As we leave, Linda asks me to bring an immunization form
from the pediatrician to keep in the nurses office and to make sure I send her
headshots of the family members so that we can make a book for him with
everyone’s face. She hands me a page for
the HEAR at home curriculum that reminds us to point to our ears when we hear a
sound and name that sound. “Mommy hears
the doggie. Woof Woof.” I remember the first time Ella pointed to her
ear when she heard a sound—she was probably about 9 or 10 months old, sitting
in the high chair and the telephone rang.
She pointed to her right hearing aid—her better ear and nodded her head
up and down vigorously. What a relief
that was—she heard something and she knew it had meaning. She knew not because it was easy for her to
hear it but because we had taught her to listen for it from repeated points to
our ear over that first 6-month period of early intervention. “I hear the phone ringing. Do you hear the
phone ringing?.”
Later that night I relayed our first experience with Linda
to Keith (my husband). He was happy to
hear that Wyatt was starting to pay attention to voices already. Then we moved on to conversation about the
government shut down and I got very distracted…Keith is a federal worker
himself and we worried that we would be facing a reduction in income in the
coming weeks if they did not fix the issue.
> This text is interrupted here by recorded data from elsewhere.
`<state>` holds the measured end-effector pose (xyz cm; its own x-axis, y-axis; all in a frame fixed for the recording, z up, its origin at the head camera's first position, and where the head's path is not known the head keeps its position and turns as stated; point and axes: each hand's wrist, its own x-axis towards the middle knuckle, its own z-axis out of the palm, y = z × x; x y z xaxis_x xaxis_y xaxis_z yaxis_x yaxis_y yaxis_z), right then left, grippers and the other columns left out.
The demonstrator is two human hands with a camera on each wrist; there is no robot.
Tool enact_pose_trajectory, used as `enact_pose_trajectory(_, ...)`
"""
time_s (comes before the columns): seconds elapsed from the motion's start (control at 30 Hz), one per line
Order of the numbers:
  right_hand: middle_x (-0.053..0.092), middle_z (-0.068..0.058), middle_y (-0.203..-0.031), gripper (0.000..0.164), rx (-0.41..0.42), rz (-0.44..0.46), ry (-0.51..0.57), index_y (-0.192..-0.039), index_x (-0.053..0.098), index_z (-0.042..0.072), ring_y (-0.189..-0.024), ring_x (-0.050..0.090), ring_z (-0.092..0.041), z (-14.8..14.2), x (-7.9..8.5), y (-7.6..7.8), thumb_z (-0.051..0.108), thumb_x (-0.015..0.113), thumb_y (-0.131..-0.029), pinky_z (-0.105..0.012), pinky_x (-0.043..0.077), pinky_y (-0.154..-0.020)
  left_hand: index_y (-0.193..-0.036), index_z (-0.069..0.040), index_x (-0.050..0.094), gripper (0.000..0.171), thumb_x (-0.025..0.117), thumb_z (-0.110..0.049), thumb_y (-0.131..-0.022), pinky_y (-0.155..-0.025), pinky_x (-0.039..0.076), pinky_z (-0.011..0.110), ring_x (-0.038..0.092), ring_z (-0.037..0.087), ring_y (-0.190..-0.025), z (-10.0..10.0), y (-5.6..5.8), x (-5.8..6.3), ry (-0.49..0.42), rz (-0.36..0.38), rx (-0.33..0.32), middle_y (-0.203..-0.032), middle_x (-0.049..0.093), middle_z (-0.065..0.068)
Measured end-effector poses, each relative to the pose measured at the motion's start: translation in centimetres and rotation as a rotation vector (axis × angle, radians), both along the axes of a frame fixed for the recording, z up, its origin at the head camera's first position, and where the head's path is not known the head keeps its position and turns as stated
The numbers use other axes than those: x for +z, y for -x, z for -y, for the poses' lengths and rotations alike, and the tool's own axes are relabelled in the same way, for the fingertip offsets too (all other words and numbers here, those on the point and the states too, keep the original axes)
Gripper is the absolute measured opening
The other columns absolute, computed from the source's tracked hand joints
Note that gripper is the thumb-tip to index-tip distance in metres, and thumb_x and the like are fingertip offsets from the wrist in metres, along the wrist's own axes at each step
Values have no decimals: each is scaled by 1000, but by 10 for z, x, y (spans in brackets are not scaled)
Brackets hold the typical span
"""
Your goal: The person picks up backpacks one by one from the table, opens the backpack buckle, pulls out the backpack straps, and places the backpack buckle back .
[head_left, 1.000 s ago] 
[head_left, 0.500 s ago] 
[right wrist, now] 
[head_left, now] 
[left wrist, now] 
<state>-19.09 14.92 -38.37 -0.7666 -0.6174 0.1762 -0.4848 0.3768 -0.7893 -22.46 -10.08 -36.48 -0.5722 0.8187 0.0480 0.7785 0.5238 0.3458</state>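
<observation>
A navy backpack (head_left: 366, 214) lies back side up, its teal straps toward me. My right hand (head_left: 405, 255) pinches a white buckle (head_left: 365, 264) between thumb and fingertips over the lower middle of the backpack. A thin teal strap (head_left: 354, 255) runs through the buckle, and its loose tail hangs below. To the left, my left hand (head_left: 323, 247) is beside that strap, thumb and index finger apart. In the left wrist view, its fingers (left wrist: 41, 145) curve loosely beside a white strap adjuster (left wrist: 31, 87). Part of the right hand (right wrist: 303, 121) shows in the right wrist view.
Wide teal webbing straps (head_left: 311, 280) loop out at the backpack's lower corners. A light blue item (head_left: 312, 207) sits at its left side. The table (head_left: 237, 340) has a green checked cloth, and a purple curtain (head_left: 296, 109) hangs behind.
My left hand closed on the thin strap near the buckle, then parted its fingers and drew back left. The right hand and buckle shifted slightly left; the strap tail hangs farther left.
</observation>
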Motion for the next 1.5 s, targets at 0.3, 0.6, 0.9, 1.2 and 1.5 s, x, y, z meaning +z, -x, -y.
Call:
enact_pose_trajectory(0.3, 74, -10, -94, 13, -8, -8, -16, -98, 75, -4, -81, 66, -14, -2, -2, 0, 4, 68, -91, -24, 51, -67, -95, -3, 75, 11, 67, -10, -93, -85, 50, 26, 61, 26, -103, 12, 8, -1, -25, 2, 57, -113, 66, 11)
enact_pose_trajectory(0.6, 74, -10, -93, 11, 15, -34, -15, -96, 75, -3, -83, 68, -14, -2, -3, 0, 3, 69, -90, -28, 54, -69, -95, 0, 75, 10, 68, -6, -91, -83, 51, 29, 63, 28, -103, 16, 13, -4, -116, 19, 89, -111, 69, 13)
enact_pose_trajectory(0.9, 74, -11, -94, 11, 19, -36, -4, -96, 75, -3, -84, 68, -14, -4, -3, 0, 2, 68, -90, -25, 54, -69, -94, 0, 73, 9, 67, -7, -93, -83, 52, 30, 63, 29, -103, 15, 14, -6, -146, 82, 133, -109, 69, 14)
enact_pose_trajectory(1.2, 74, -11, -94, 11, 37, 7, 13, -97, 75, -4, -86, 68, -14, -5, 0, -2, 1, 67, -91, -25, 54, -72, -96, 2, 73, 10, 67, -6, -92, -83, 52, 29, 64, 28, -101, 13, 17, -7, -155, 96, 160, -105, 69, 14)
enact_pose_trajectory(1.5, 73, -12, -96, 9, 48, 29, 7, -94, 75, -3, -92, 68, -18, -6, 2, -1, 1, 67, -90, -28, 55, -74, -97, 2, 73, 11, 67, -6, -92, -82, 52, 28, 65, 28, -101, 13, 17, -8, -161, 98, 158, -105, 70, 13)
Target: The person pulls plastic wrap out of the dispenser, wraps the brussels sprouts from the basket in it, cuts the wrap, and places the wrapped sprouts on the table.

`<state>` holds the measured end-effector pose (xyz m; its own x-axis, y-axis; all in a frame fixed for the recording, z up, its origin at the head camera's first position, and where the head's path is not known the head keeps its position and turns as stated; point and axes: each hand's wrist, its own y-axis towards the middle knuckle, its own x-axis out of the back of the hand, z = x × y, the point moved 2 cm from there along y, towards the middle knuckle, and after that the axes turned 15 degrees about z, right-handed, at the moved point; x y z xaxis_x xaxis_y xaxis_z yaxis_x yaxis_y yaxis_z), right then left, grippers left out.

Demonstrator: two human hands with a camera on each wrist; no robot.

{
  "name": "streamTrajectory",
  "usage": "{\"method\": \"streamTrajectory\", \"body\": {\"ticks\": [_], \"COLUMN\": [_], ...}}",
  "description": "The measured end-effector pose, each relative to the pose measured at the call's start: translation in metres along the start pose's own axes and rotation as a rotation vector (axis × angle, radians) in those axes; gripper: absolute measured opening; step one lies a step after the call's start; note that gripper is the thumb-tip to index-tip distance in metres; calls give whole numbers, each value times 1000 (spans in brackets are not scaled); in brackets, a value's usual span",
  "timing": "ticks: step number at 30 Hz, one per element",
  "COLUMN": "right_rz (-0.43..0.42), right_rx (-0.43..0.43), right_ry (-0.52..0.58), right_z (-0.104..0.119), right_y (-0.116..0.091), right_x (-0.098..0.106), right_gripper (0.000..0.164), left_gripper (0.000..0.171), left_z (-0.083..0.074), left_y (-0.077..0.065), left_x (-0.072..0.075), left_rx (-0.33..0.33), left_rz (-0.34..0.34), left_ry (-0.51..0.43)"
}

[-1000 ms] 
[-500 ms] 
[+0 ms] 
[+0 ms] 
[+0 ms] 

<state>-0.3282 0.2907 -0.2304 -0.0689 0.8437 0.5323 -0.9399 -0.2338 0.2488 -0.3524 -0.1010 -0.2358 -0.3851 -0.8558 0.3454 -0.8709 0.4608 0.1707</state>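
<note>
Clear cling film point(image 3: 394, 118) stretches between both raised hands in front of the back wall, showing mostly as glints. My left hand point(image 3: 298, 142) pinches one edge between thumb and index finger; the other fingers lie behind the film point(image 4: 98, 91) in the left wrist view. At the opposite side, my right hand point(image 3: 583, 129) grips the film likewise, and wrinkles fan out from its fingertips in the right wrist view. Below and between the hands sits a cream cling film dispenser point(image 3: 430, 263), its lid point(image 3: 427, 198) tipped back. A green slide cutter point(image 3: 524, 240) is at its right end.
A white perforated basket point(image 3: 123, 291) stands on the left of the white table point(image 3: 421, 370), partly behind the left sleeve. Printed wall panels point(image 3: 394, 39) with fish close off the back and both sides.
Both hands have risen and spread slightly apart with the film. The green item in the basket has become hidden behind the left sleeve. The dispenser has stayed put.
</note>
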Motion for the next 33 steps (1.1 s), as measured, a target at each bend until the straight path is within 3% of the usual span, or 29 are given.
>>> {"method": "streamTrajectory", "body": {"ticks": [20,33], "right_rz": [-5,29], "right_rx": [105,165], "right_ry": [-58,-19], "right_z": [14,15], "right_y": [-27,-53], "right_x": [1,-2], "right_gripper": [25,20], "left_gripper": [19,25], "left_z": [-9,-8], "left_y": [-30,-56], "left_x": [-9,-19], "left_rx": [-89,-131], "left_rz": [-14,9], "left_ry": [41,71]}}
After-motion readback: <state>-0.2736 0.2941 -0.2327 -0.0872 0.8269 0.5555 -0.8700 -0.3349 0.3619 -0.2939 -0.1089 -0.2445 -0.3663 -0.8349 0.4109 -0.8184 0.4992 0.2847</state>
Even later, during the chaotic and tardy move toward bedtime
for the three kids, I was in the throws of feeding and changing the baby a
million times before he went down to sleep for the night (which was probably
only about 5-6 hours long at this point) and I noticed my mom at the kitchen
table with Ella. My mom was on the
phone.
“Has she had a bath yet?”
“No, she is coloring right now.”
I rolled my eyes. She
had a nap earlier that day and that meant she was probably going to go to bed
later than usual tonight.
This morning, I woke up to this:
(Photo Credit: Scholastic Reader, 2013)
Simple, but so important to us. She brought home this activity from school
yesterday and it was not completed. My
mom said that she looked at the page and said, “Nanny, I need three markers—one
yellow, one red, one green.” My mom had
not read her the instructions. But she helped her find the right colors in the
playroom and they returned to the kitchen where Ella got to work. While my mom
was on the phone and I was busy with Wyatt, she color coded all of the apples
correctly and in the process was starting to associate the letters with the
colors she was using: “r” was for the red marker, and so on. I was elated and relieved and excited all at
once. Self motivated. Relying on
previous experiences to interpret the instructions. Asserting her needs with my
mom, and then completing the assignment neatly and without help. Huge victory for her.
Hooray Ella! We are marching toward reading and she is showing us how she is developing support skills for herself. How could I ask for more? Here we go.
Hooray Ella! We are marching toward reading and she is showing us how she is developing support skills for herself. How could I ask for more? Here we go.